Does Aid reduce global poverty and inequality? This book examines the evidence and concludes that, despite billions spent on aid, poverty and inequality have in fact increased. Surprisingly, this increase has taken place during a period of increased Aid.
In this radically different look at aid, an unlikely author , the Chief Executive of a leading NGO , suggests that people like him should be at the forefront in showing that aid is not achieving many of its supposed objectives, because all aid is not the same.
The vast bulk of aid is delivered by governments to other governments or through international bodies. Such aid is often delivered with conditions attached. These conditions, as this well researched book shows, often make the donor richer and the poor poorer! A picture that is in stark contrast to the fact that for decades aid was presented as pure benevolence.
Aid can and has delivered some very significant results. But the current Aid r?®gime often facilitates corruption and ultimately makes the poor poorer. The voices of the aid community remain silent, afraid that all aid will be perceived as the same and the good projects will be rejected along with the bad.
Recognising that all aid is not the same, this challenging book offers a number of approaches to address the problem. To make a real difference and to deliver effective change requires a radical change in attitude. The challenge lies in convincing donors to set agendas of self interest aside and to offer more help and less aid.

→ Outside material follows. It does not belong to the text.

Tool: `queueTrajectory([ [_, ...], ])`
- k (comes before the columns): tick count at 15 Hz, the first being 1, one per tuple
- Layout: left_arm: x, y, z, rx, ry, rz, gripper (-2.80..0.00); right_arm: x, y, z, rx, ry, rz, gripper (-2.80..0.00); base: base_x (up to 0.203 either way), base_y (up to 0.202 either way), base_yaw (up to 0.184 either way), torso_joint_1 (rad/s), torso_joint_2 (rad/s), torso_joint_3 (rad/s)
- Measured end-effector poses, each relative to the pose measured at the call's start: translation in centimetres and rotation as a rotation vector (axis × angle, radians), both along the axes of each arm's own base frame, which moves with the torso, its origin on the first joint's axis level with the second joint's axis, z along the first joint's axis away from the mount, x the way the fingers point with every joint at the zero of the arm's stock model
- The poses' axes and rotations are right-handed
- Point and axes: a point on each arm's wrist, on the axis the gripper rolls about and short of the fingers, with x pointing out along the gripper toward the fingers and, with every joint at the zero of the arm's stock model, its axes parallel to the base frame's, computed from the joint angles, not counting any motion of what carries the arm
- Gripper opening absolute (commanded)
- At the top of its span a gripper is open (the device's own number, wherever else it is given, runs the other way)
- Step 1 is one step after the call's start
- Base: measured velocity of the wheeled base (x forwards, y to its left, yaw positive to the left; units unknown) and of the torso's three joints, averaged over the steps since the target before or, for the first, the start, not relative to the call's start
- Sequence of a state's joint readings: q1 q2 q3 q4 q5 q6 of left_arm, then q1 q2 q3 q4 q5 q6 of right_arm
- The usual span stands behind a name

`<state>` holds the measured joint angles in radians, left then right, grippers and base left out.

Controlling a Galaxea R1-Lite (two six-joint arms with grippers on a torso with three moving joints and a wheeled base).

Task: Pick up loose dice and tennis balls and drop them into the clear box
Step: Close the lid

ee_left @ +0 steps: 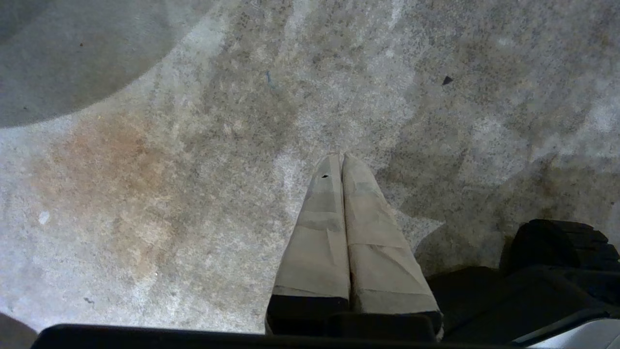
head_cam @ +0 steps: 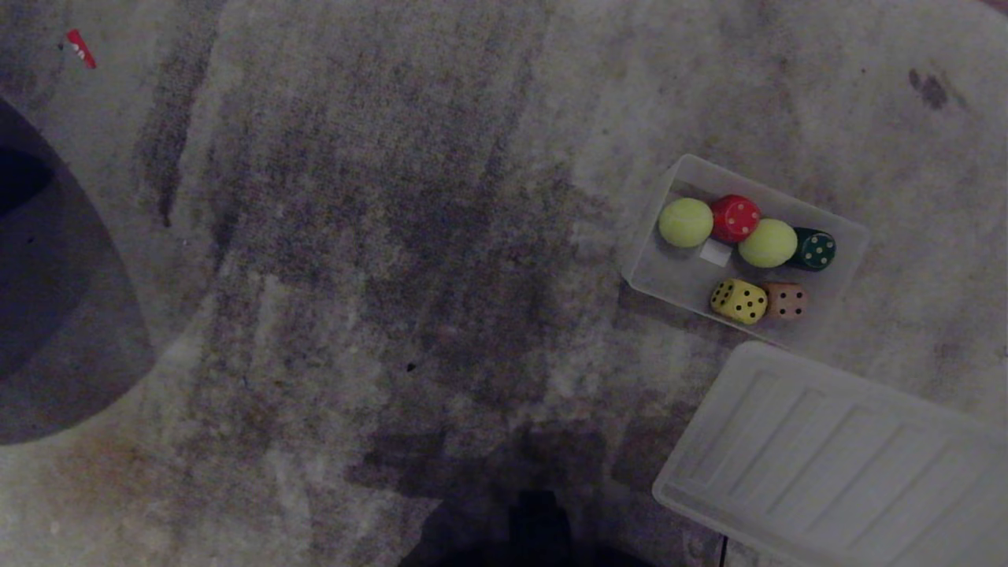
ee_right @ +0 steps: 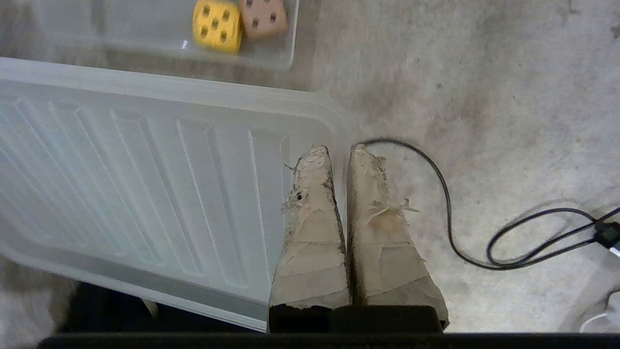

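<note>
Beyond the right pincer [ee_right: 339, 155], past a flat ribbed lid [ee_right: 145, 184] of frosted plastic, sat the clear box [head_cam: 854, 236], a shallow translucent tub with rounded corners resting on the mottled grey carpet [head_cam: 394, 276]. It held six things. Two fuzzy yellow-green tennis balls [head_cam: 686, 222] lay in the far row with a red die [head_cam: 735, 217] between them, and a dark green die [head_cam: 815, 249] sat beside the second ball [head_cam: 768, 242]. Nearer the pincer, a yellow die [head_cam: 739, 301] with dark dots touched a peach die [head_cam: 786, 300]. All four dice were soft cubes with rounded corners.

The right pincer's taped, frayed fingers [ee_right: 310, 232] were pressed together with nothing between them, hanging over the lid's rounded corner. A thin black cable [ee_right: 465, 242] looped on the carpet to their other side. The left pincer [ee_left: 343, 157] hung over bare, stained carpet, its taped fingers also closed on nothing.
</note>
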<state>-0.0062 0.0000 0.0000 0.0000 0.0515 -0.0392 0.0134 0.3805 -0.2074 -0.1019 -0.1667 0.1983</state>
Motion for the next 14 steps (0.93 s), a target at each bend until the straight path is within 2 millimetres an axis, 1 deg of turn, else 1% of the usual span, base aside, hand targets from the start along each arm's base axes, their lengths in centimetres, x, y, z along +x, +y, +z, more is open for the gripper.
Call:
queueTrajectory([
  [2, 0.0, 0.0, 0.0, -0.001, 0.0, 0.0, -2.8, 2.7, 0.0, 1.6, 0.023, 0.023, -0.014, -2.8, 0.0, 0.0, 0.0, 0.0, 0.0, 0.0],
  [4, 0.0, 0.0, 0.0, 0.0, 0.0, 0.0, -2.8, 6.1, 0.0, 3.0, 0.052, 0.035, -0.024, -2.8, 0.0, 0.0, 0.0, 0.0, 0.0, 0.0],
  [7, 0.0, 0.0, 0.0, -0.001, 0.0, 0.0, -2.8, 12.1, -0.1, 5.2, 0.108, 0.029, -0.039, -2.8, 0.0, 0.0, 0.0, 0.0, 0.0, 0.0],
  [10, 0.0, 0.0, 0.0, 0.0, 0.0, 0.0, -2.8, 18.5, -0.3, 8.3, 0.196, -0.049, -0.05, -2.8, 0.0, 0.0, 0.0, 0.0, 0.0, 0.0],
  [11, 0.0, 0.0, 0.0, 0.0, 0.0, 0.0, -2.8, 20.4, -0.4, 8.7, 0.225, -0.053, -0.054, -2.8, 0.0, 0.0, 0.0, 0.0, 0.0, 0.0],
  [12, 0.0, 0.0, 0.0, 0.0, 0.0, 0.001, -2.8, 21.8, -0.6, 8.7, 0.246, -0.049, -0.052, -2.8, 0.0, 0.0, 0.0, 0.0, 0.0, 0.0],
  [14, 0.0, 0.0, 0.0, 0.0, 0.0, 0.0, -2.8, 24.1, -0.7, 7.7, 0.281, 0.0, 0.005, -2.8, 0.0, 0.0, 0.0, 0.0, 0.0, 0.0],
])
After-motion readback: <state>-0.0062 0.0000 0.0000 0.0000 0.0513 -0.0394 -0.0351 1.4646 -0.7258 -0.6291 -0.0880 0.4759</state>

Ken Gibson is Chief Executive of TLM Ireland (The Leprosy Mission). He has extensive experience working in Asia and Africa. He is much in demand as a speaker on development policy and practice and as advisor to a number of Non Governmental Organisations.
In welcoming this book. We must move beyond photo opportunities and grand gestures, and face up to the hard questions, especially: who benefits from aid? Why are the people poorer in many places, despite billions being spent on aid? Can aid make any difference without justice?